_What is needed_.
Repeat exactly the lines below that lie between the line with "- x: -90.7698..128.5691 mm" and the line with "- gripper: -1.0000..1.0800", counting both of those lines as part of the answer.

_The data_.
-----

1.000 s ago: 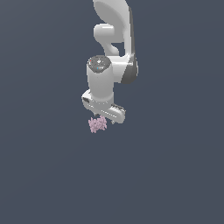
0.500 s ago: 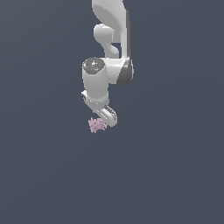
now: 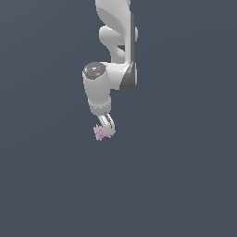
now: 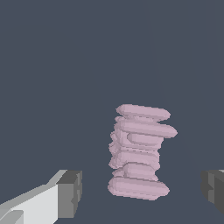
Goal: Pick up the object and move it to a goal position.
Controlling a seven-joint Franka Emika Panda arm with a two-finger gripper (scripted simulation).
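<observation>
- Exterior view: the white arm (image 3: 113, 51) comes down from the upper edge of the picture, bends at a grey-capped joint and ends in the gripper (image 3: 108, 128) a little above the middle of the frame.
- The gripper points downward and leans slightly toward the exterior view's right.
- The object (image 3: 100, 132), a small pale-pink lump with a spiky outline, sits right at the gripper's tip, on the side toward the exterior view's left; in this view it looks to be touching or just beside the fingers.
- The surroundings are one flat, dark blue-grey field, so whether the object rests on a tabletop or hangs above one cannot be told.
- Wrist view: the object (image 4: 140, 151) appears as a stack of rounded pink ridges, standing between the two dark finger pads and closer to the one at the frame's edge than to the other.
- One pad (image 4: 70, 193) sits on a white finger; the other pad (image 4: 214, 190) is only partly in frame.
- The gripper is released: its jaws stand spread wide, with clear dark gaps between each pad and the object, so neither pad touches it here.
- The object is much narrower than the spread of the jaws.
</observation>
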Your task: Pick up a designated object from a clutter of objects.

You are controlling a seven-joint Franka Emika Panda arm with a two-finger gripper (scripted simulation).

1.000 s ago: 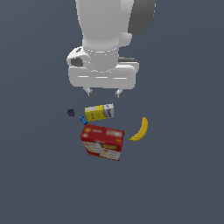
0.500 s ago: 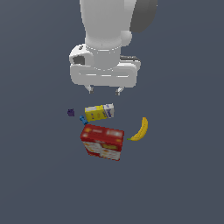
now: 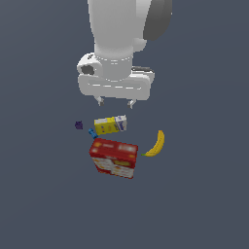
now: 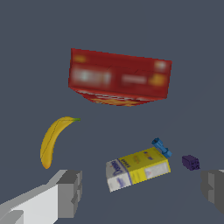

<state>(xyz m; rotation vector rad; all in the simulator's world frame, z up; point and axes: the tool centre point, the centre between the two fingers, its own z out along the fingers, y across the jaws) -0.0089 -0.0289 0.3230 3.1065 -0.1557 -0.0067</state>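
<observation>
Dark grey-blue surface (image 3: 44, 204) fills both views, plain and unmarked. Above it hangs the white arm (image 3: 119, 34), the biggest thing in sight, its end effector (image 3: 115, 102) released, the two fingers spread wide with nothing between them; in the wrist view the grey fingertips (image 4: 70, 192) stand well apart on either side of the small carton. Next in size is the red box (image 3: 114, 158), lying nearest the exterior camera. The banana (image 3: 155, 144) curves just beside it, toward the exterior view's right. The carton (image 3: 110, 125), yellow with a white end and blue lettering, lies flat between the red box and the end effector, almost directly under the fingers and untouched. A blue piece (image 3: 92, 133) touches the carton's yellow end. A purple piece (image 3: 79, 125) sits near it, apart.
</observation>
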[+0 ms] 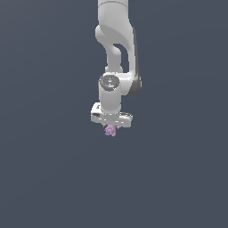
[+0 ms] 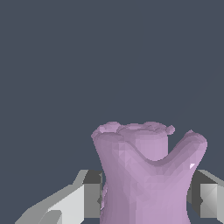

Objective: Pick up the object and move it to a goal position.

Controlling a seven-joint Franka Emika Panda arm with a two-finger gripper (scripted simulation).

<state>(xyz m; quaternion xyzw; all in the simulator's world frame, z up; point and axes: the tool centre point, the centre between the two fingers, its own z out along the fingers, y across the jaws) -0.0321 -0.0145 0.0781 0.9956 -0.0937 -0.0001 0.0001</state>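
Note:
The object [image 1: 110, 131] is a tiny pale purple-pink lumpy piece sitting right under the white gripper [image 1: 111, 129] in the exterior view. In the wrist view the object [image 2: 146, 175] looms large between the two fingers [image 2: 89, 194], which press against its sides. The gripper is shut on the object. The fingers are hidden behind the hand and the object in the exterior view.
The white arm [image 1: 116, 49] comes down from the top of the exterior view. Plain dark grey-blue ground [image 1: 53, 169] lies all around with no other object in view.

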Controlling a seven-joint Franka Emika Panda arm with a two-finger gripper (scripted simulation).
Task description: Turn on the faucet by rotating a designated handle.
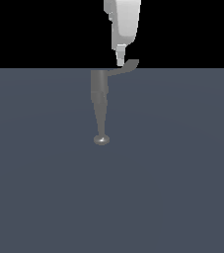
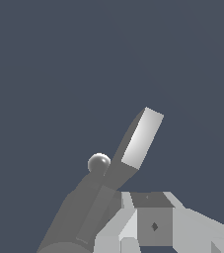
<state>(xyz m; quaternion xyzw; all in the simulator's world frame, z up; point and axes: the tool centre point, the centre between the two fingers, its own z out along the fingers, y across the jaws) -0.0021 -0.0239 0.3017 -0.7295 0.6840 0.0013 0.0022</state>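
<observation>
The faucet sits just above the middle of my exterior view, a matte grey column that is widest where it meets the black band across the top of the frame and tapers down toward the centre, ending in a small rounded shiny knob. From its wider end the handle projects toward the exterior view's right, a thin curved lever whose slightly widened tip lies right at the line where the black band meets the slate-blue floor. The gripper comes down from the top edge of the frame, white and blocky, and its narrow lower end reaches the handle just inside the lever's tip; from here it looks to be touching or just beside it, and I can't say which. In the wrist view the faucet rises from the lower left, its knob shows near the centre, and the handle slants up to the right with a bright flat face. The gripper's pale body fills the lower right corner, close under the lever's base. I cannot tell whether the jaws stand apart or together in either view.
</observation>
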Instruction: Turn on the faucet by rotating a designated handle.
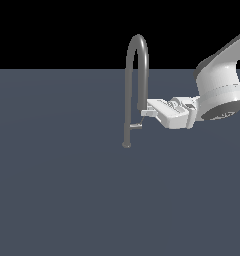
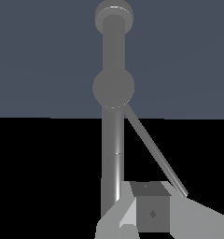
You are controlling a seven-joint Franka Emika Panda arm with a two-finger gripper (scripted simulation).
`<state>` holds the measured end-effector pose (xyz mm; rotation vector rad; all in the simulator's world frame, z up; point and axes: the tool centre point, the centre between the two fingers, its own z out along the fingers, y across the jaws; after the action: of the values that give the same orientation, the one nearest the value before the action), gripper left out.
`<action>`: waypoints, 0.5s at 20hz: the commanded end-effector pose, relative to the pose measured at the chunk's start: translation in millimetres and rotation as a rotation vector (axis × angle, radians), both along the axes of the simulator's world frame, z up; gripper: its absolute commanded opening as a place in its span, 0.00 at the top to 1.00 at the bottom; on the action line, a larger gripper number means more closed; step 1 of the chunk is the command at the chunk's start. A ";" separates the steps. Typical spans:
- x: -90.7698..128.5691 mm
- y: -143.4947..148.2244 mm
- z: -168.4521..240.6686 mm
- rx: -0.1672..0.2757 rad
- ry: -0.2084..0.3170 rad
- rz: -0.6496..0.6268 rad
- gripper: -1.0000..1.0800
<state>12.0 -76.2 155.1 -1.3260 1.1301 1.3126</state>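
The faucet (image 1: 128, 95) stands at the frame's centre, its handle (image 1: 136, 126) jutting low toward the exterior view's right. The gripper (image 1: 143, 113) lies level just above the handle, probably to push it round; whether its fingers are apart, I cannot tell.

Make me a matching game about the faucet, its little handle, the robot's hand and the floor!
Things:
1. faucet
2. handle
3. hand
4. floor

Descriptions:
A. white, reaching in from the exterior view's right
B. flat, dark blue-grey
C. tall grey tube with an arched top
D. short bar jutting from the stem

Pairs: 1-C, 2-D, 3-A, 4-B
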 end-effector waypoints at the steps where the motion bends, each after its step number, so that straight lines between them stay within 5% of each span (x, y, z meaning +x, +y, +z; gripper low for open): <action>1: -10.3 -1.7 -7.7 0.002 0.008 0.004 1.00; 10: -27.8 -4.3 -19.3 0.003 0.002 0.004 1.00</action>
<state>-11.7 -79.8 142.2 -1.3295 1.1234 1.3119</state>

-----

_Problem solution_.
- x: -90.7698..128.5691 mm
- y: -143.4947..148.2244 mm
- z: -168.4521..240.6686 mm
- rx: -0.1672..0.2757 rad
- ry: -0.2084..0.3170 rad
- rz: -0.6496..0.6268 rad
- gripper: -1.0000..1.0800

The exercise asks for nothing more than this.